* [ABOUT THIS TASK]
Using the material below, print the line that contains "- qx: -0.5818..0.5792", the line that contains "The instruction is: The", and every line in between, exactly and nothing else.

——————————

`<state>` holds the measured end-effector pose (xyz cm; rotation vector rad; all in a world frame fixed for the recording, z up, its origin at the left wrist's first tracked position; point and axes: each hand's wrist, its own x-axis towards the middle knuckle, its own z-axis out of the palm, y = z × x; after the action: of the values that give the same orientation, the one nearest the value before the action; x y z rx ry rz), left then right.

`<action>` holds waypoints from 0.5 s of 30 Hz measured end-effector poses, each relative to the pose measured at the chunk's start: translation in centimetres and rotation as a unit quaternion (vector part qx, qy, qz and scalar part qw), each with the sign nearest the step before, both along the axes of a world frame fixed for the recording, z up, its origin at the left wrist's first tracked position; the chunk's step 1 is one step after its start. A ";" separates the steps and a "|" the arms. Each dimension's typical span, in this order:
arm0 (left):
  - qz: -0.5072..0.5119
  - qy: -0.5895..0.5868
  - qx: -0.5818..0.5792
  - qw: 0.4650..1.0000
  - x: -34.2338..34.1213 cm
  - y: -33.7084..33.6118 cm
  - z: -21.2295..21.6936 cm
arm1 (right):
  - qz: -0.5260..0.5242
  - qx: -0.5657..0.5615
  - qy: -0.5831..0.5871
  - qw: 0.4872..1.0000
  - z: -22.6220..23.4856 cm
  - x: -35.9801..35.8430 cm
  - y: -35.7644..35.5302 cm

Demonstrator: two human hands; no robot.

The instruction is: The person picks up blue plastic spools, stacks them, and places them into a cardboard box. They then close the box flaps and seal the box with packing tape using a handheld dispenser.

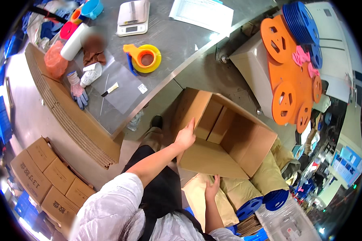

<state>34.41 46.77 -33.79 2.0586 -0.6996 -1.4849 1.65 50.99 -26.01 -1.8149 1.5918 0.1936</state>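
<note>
An open cardboard box (241,132) is tilted in front of me, its inside showing. My left hand (186,136) grips the box's left edge, thumb on the inner side and the other fingers mostly hidden behind the cardboard. At the near lower edge, my right hand (212,188) has its fingers stretched up against the box, thumb apart. Beneath and beside the box lie paper-wrapped rolls (239,193), two of which show blue spool ends.
The metal table (173,40) holds a scale (133,18), a tape dispenser (145,58), a striped glove (77,90) and papers (203,15). Flattened cardboard (68,124) leans at its left side. Stacked cartons (52,180) stand lower left. Orange reels (283,102) are at right.
</note>
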 end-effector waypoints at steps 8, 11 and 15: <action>-0.057 -0.257 -0.057 0.963 9.7 -11.1 13.1 | 0.002 -0.201 0.063 0.978 0.8 3.7 -3.5; -0.064 -0.312 -0.056 0.946 13.0 -11.6 14.5 | 0.172 -0.133 0.097 0.971 1.0 7.5 -5.6; -0.058 -0.456 -0.074 0.885 10.5 -9.7 11.6 | 0.249 -0.053 0.026 0.967 -1.9 9.3 -5.3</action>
<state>44.91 37.03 -22.21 2.5713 -1.2399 -0.3873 10.99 45.70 -27.88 -2.2864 1.1680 0.3921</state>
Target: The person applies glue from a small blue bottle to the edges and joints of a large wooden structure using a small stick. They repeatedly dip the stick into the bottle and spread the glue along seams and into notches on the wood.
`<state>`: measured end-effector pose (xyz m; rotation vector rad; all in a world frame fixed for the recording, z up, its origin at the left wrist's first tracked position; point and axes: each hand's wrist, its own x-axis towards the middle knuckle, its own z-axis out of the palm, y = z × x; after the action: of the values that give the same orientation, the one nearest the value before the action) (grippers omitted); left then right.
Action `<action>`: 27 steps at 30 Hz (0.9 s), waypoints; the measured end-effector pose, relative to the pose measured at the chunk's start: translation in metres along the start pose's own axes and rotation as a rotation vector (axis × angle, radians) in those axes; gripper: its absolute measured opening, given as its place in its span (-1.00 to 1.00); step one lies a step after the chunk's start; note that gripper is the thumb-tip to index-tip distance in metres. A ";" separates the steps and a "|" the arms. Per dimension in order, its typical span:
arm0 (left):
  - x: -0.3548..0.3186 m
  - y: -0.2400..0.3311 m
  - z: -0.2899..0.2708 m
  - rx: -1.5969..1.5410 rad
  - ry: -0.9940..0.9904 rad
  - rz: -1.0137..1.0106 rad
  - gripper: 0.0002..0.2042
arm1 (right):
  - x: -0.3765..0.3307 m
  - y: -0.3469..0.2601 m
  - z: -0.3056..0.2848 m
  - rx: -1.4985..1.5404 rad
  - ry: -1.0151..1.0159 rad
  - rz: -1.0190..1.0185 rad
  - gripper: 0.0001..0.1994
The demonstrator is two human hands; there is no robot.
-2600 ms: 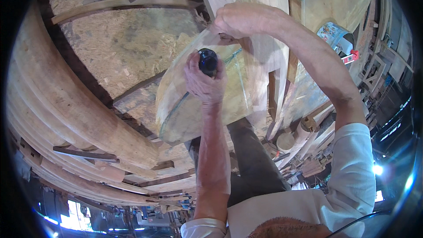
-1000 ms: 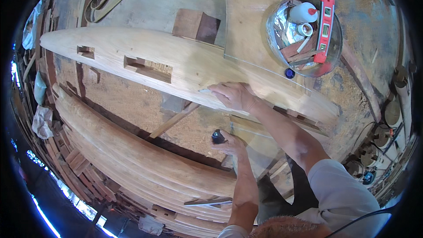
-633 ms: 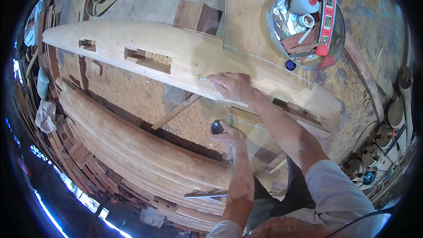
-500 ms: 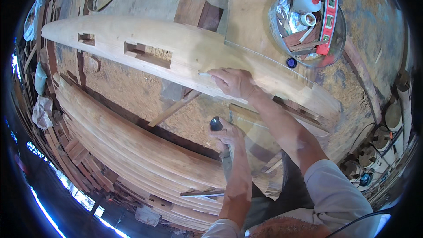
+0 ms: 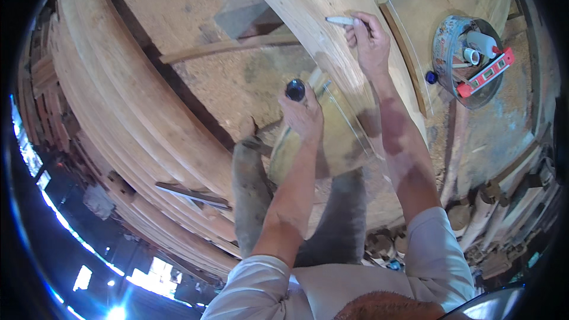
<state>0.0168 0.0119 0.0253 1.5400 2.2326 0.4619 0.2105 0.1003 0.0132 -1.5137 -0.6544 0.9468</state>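
Note:
My left hand point(image 5: 304, 115) is wrapped round a small, dark, round jar point(image 5: 295, 89). The jar's top faces up and its inside looks dark and glossy. In my right hand point(image 5: 370, 44) is a slim white stick with a dark tip point(image 5: 339, 21), pinched between thumb and fingers. This hand is over the long, pale, shaped timber point(image 5: 320, 6), and the stick's tip points left. Whether the tip touches the wood, I cannot tell. A small dark blue cap point(image 5: 431, 77) lies to the right of the timber.
A round tub point(image 5: 450, 35) with a white bottle and wood scraps stands at the right, a red spirit level point(image 5: 486, 73) resting across its rim. Several long curved timbers point(image 5: 142, 101) lie side by side at the left. Sawdust covers the floor point(image 5: 207, 89).
The view has turned and shifted, so the timber now runs steeply. My right hand has lifted the stick, which is now more visible. The jar stays in my left hand, its top now facing me.

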 end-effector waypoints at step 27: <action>0.152 0.088 0.008 -0.337 -0.299 0.707 -0.41 | -0.144 -0.034 -0.068 0.187 0.605 0.296 -0.80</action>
<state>0.0431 0.1853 0.0404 2.0100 1.2668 0.7011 0.1982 -0.0495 0.0754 -1.6406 0.0913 0.6843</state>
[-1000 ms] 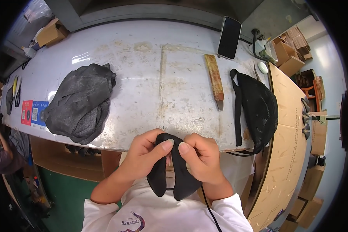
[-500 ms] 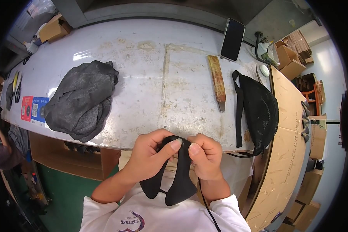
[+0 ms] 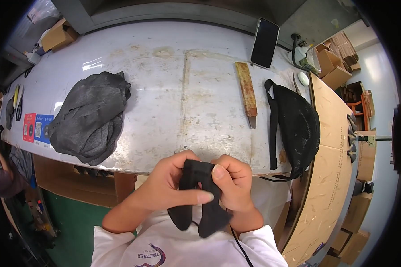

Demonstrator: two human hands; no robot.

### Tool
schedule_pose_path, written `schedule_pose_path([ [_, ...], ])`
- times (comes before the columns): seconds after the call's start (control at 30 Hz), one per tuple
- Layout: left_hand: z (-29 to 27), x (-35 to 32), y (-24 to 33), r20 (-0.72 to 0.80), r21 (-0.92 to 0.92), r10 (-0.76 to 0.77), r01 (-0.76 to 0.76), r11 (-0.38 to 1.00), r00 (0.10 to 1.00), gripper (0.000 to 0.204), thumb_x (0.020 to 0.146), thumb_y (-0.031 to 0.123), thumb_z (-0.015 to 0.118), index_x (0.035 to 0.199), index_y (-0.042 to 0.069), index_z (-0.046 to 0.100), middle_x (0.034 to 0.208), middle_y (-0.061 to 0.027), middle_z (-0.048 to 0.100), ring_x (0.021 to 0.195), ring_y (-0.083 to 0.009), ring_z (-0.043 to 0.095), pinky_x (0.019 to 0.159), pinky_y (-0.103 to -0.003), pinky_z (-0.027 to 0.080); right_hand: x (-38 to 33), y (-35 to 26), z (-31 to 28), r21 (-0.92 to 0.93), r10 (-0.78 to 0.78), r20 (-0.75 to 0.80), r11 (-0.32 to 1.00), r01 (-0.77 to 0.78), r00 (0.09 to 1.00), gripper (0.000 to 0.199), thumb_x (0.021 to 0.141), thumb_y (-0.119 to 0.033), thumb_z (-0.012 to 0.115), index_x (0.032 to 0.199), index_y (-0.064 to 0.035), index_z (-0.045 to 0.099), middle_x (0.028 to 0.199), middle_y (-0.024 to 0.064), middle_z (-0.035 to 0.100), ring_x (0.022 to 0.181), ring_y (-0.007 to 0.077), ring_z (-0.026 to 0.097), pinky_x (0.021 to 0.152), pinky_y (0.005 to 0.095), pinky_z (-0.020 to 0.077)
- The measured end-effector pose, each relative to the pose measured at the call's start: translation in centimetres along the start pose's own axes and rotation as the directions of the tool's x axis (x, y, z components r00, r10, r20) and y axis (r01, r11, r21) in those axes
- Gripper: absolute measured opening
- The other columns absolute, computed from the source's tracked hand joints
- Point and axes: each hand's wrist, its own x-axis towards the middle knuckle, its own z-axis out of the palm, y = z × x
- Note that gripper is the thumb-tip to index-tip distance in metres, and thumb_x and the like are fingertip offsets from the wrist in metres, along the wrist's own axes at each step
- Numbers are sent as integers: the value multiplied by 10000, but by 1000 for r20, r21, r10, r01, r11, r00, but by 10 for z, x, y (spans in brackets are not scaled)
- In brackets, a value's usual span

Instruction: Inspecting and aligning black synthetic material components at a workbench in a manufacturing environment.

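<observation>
Just past the table's near edge, in front of my white shirt, I hold a black U-shaped fabric piece [image 3: 210, 216] with two broad rounded ends hanging down. My left hand [image 3: 165, 187] grips its left side, fingers behind the cloth and thumb laid across the front over the gap. At the upper right corner, my right hand [image 3: 234, 182] pinches the fabric between thumb and bent fingers. A thin black cord hangs beside my right wrist. The fingertips behind the cloth are hidden.
A crumpled dark grey cloth [image 3: 91, 118] lies left on the white table [image 3: 156, 107]. To the right are a worn flat-handled tool with a metal tip [image 3: 246, 91], a black mesh bag [image 3: 296, 127] and a phone [image 3: 264, 43]. Cardboard [image 3: 327, 160] borders the right side. Another person [image 3: 4, 173] is far left.
My left thumb has slid down from the top of the black piece and now crosses its front. The piece's top has opened out flatter between my hands.
</observation>
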Motion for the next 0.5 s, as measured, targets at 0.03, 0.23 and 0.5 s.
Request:
schedule_pose_path([
  [0.03,2,1,4,13,97,6,-7,995,1000,249,801,57,767,951,25,570,830,0,618,772,-45,563,678,-213,445,0,-3,0,-3,14,21,1000,-14,1000,240,997,-165,564,800,-28,570,699,-60,519,653,7,403,563,196,352],
  [0.23,3,10,10,3,229,-18,16,973,1000,269,753,50,808,877,29,571,771,8,602,703,-45,556,614,-199,424,2,-4,0,25,92,26,995,-93,995,239,1011,-166,535,817,-29,563,705,-45,532,650,17,427,566,193,363],
  [0.5,-1,27,16,-86,145,-82,94,985,993,251,988,207,584,867,-13,601,746,-50,653,633,-80,610,579,-220,501,3,1,-21,-132,32,-98,990,-45,995,255,1021,-177,492,875,8,589,702,26,593,632,77,540,583,230,444],
])
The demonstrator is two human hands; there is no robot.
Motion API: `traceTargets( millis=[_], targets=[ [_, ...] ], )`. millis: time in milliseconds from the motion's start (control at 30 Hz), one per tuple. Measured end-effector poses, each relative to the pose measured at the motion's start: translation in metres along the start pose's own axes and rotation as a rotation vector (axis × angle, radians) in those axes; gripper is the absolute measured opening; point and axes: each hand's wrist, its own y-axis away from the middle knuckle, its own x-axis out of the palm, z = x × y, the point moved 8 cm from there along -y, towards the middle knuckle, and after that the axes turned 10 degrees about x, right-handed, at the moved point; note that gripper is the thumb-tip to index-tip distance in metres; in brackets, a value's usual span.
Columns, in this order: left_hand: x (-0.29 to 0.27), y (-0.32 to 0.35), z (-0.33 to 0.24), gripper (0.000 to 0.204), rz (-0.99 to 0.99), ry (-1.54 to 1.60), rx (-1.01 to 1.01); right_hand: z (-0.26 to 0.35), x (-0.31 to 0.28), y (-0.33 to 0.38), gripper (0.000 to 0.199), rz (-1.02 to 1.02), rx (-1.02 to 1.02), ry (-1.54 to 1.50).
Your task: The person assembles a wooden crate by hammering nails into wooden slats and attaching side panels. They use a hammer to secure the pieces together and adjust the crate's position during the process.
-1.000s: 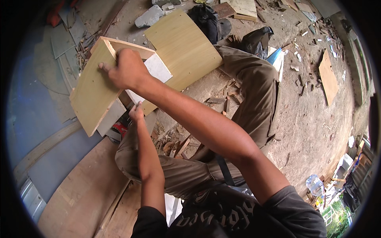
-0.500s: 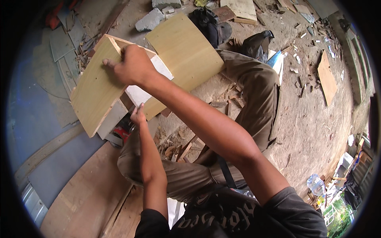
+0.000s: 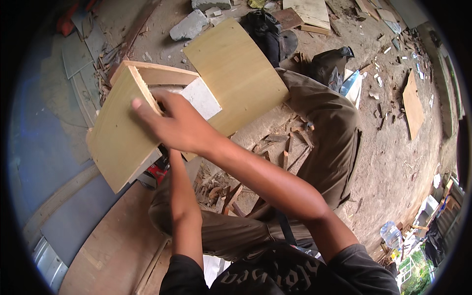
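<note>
A partly built box of pale yellow plywood (image 3: 110, 132) stands tilted at the left. Its raw wooden edges and a white inner board (image 3: 201, 100) show. A wide plywood panel (image 3: 236, 73) extends from it to the right. My right hand (image 3: 179, 120) grips the top edge of the left side panel, thumb on the outer face and fingers inside; it is slightly blurred. My left hand is under the right one, so its fingers are hidden; only the wrist (image 3: 175, 155) shows, close to the box's near side. Below the box lies a red and black tool (image 3: 156, 173), mostly covered.
My bent legs (image 3: 319, 128) frame wood scraps (image 3: 228, 196) on the dirt floor. Black plastic bags (image 3: 263, 34) and concrete chunks (image 3: 189, 24) lie beyond. A curved brown board (image 3: 108, 236) is at lower left, a clear bottle (image 3: 391, 235) at lower right.
The box has tilted and shifted slightly, showing more of its inside. My right hand has come lower and nearer along the panel edge. My left fingers, visible before at the white board, are now covered.
</note>
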Motion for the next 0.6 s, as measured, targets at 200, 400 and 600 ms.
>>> traceTargets(
  millis=[200, 400, 600],
  targets=[
    [-0.017, 0.012, -0.019, 0.050, -0.441, -0.595, 0.444, -0.138, -0.104, -0.014, 0.044, -0.495, -0.116, 0.531],
    [0.020, 0.044, -0.075, 0.046, -0.409, -0.569, 0.280, -0.214, -0.136, -0.026, 0.073, -0.255, -0.181, 1.233],
    [0.015, 0.045, -0.077, 0.046, -0.451, -0.528, 0.340, -0.228, -0.130, -0.035, 0.067, -0.292, -0.126, 1.368]
  ],
)
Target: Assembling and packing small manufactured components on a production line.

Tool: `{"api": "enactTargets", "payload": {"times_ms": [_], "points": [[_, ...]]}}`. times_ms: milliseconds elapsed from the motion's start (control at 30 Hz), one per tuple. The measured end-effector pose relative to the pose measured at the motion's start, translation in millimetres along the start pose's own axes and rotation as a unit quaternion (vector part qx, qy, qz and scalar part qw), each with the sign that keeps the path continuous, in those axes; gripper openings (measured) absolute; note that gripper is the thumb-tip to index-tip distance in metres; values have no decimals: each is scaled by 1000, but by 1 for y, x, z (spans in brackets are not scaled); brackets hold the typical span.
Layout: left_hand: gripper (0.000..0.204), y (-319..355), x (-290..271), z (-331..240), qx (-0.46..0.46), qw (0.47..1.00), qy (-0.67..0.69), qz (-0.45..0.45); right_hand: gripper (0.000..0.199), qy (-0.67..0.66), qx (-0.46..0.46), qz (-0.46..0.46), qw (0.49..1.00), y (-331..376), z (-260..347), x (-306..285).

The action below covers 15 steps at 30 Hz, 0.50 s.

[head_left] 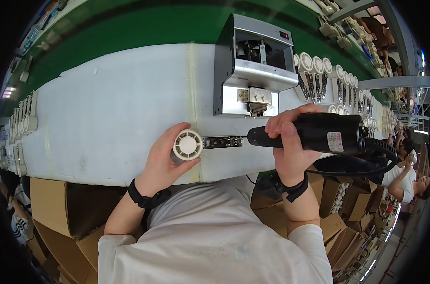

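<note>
My left hand (159, 160) is wrapped round the white, vented round head of a handheld fan (187, 145), which lies low over the white work surface. From that head a narrow dark circuit board (223, 142) extends to the right. My right hand (293, 150) grips a black electric screwdriver (314, 131) held nearly level. Its thin bit points left and meets the right end of the board; whether it sits in a screw is too small to tell. Just beyond the board stands a silver and black screw feeder (260, 71), with a small metal block on its front.
Rows of similar fan units (314, 75) lie at the right, and more stand at the far left (28, 118). A black cable (366, 170) curves from the screwdriver. Open cardboard boxes (49, 201) are below the table edge. Behind runs a green belt (144, 31). Other people (407, 182) work at the right.
</note>
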State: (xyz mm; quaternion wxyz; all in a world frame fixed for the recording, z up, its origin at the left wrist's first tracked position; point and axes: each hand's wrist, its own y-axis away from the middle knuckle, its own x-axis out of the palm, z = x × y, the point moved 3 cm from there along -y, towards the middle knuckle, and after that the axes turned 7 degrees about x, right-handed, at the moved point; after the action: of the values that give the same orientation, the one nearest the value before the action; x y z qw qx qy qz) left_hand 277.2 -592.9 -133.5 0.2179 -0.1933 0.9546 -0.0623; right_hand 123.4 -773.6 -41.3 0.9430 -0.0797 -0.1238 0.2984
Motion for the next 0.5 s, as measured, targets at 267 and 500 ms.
{"api": "enactTargets", "payload": {"times_ms": [267,500], "points": [[73,-1,0,-1,8,1000,-10,-1,36,12,-3,-2,1000,0,1,0],[73,-1,0,-1,10,1000,-7,-2,36,21,-9,-1,1000,0,-1,-1]]}}
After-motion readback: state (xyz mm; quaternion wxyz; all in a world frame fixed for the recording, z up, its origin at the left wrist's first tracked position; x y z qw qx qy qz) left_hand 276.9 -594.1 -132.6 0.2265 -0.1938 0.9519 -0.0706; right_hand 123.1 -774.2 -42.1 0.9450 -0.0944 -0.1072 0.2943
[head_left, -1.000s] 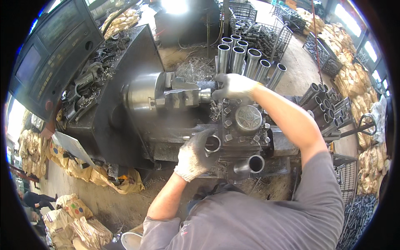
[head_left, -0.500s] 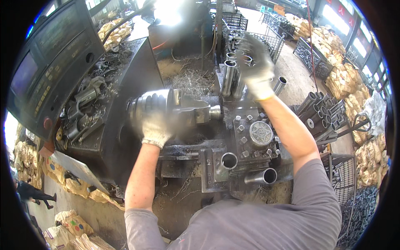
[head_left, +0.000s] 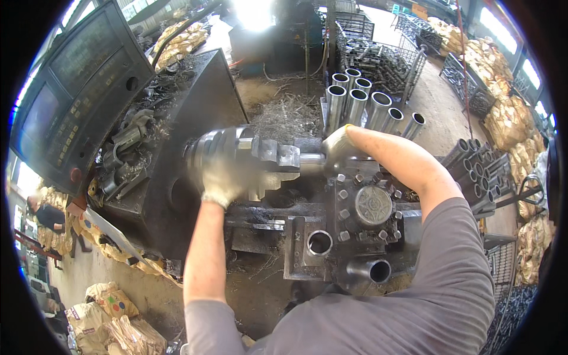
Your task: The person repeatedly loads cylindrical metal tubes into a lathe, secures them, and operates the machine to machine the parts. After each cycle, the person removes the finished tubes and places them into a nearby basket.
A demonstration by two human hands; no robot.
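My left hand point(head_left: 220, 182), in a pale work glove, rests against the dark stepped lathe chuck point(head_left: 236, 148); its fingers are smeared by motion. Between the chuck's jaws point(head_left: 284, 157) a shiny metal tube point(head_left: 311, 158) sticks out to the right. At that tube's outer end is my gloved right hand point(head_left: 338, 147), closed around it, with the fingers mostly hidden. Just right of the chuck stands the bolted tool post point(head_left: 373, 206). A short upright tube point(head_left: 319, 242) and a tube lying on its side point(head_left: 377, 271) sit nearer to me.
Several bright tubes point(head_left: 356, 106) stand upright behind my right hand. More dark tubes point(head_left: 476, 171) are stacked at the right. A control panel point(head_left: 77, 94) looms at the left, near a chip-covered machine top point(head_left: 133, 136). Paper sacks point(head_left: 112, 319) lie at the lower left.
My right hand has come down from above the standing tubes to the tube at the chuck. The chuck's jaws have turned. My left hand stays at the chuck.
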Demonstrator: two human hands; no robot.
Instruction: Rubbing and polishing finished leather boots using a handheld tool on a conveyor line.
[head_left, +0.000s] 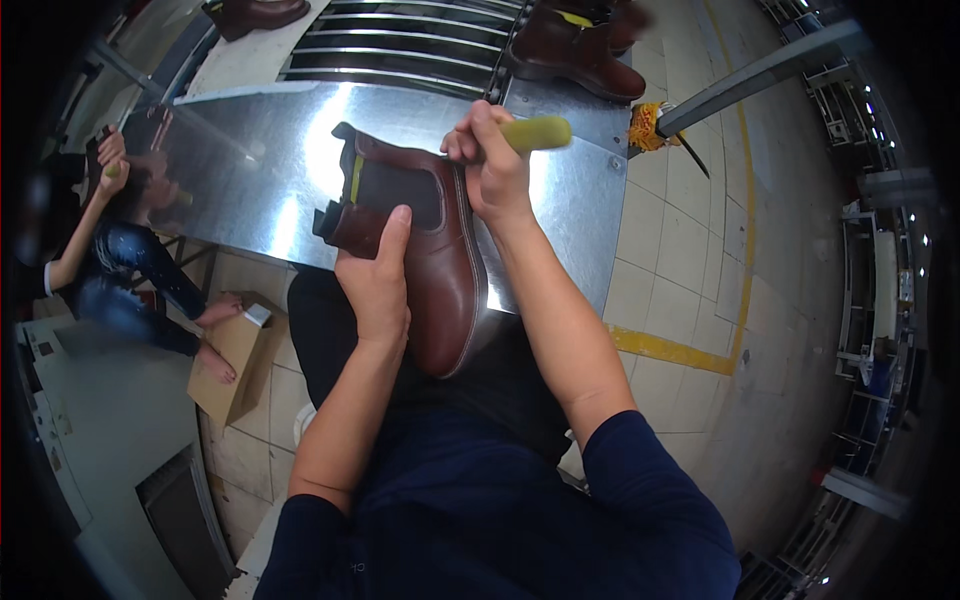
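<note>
A dark brown leather ankle boot [445,285] with a dark elastic side panel [400,190] lies on its side over my lap and the metal table's edge, toe toward me. My left hand [375,290] grips it, thumb pressed on the leather beside the panel, the other fingers hidden underneath. My right hand [492,165] is closed around a tool with a thick yellow-green handle [538,133], at the sole edge near the heel. The tool's working end is hidden, so its kind cannot be made out. Some lime-yellow lining [356,178] shows at the boot's opening.
Beyond the shiny metal table [240,140] runs a roller conveyor [400,45]. More brown boots [575,55] stand at the far right, another boot [255,14] at the far left. A co-worker's hand [112,160] is at left, above a cardboard box [235,365]. A grey metal bar [760,75] juts in at right.
</note>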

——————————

* [EXERCISE OUTPUT]
  - qx: -0.5818..0.5792
  - qw: 0.4650..1.0000
  - x: -34.2338..34.1213 cm
  - y: -33.7084..33.6118 cm
  - z: -21.2295..21.6936 cm
arm1 (right):
  - qz: -0.5260..0.5242
  - qx: -0.5657..0.5615
  - qy: -0.5831..0.5871
  - qw: 0.4872..1.0000
  - z: -22.6220..23.4856 cm
  - x: -35.9801..35.8430 cm
  - y: -35.7644..35.5302 cm

Demonstrator: two human hands; no robot.

The instruction is: The person picks up blue plastic spools, stacks them, and places them into a cardboard box. They then close the box flaps and seal the box with packing tape using a handheld dispenser.

No further output is given for this exercise.